**Task item:**
Return only the lines running from the top of the entries to the line with "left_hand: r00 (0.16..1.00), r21", inclusive, exactly as written.

**Input data:**
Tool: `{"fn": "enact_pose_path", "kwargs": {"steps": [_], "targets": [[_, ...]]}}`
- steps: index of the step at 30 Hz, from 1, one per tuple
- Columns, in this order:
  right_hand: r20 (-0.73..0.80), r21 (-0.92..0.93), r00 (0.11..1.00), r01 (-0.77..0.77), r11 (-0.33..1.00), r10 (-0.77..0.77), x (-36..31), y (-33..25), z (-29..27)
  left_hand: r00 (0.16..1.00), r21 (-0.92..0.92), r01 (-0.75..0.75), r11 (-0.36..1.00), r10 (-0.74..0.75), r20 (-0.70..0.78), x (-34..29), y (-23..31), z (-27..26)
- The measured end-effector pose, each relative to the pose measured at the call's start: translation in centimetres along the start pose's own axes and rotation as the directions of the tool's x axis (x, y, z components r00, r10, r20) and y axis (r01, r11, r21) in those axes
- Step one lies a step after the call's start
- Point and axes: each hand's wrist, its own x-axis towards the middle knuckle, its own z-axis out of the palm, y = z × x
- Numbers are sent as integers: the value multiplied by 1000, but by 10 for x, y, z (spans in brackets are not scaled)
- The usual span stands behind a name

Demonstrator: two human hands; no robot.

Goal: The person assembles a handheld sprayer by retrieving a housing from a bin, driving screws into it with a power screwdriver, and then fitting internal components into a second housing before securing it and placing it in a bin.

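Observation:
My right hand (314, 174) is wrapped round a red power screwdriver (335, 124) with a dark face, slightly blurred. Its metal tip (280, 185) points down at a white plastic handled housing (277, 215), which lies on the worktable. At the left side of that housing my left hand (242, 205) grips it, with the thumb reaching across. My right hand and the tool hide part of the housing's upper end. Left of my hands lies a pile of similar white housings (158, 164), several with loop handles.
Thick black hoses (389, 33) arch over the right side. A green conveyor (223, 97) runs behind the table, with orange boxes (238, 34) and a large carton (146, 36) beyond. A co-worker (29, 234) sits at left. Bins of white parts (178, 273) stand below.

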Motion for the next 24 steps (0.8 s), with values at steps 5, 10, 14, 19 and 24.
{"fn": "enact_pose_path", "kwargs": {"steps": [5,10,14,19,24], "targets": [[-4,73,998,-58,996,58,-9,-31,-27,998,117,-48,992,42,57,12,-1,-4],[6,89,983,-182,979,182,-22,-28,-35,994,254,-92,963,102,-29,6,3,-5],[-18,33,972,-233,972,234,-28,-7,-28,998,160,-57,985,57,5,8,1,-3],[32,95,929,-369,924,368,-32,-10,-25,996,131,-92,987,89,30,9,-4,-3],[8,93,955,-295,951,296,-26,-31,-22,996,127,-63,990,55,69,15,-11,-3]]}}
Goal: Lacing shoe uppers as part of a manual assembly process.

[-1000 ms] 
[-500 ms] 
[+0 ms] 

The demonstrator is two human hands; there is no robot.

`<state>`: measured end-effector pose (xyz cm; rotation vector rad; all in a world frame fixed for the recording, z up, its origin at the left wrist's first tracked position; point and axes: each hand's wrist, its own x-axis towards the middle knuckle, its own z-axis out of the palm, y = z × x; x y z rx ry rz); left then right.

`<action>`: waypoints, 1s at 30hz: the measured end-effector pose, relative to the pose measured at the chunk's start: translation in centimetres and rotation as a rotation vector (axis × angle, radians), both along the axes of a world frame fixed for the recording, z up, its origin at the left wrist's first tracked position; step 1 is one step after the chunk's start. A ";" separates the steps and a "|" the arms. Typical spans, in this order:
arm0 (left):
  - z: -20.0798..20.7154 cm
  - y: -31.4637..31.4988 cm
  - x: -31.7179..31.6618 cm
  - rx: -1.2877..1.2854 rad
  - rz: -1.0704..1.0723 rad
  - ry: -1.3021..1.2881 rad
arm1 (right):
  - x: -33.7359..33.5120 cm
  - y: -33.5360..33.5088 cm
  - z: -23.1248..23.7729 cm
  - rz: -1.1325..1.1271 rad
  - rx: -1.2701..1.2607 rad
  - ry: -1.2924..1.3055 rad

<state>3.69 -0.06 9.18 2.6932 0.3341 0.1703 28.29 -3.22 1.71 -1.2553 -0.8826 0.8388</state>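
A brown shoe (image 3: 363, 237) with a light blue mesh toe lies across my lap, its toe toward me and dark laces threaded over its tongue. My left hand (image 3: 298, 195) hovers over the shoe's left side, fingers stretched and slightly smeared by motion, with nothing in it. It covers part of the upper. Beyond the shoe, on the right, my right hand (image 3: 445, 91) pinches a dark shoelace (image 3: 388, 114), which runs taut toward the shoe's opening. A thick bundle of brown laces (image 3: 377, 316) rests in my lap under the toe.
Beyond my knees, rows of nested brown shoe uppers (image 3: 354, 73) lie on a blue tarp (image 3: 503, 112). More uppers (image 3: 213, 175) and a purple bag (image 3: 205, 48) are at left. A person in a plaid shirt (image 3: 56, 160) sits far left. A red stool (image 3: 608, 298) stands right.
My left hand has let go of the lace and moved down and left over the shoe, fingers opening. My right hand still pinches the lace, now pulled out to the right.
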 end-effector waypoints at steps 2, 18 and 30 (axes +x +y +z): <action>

**Response:**
Tool: `{"fn": "enact_pose_path", "kwargs": {"steps": [_], "targets": [[_, ...]]}}`
- steps: index of the step at 30 Hz, from 1, one per tuple
- Columns, in this order:
  right_hand: r20 (-0.73..0.80), r21 (-0.92..0.93), r00 (0.11..1.00), r01 (-0.77..0.77), r11 (-0.33..1.00), r10 (-0.77..0.77), x (-36..31), y (-33..25), z (-29..27)
  left_hand: r00 (0.16..1.00), r21 (-0.92..0.92), r01 (-0.75..0.75), r11 (-0.36..1.00), r10 (-0.74..0.75), r20 (-0.70..0.78), x (-34..29), y (-23..31), z (-27..26)

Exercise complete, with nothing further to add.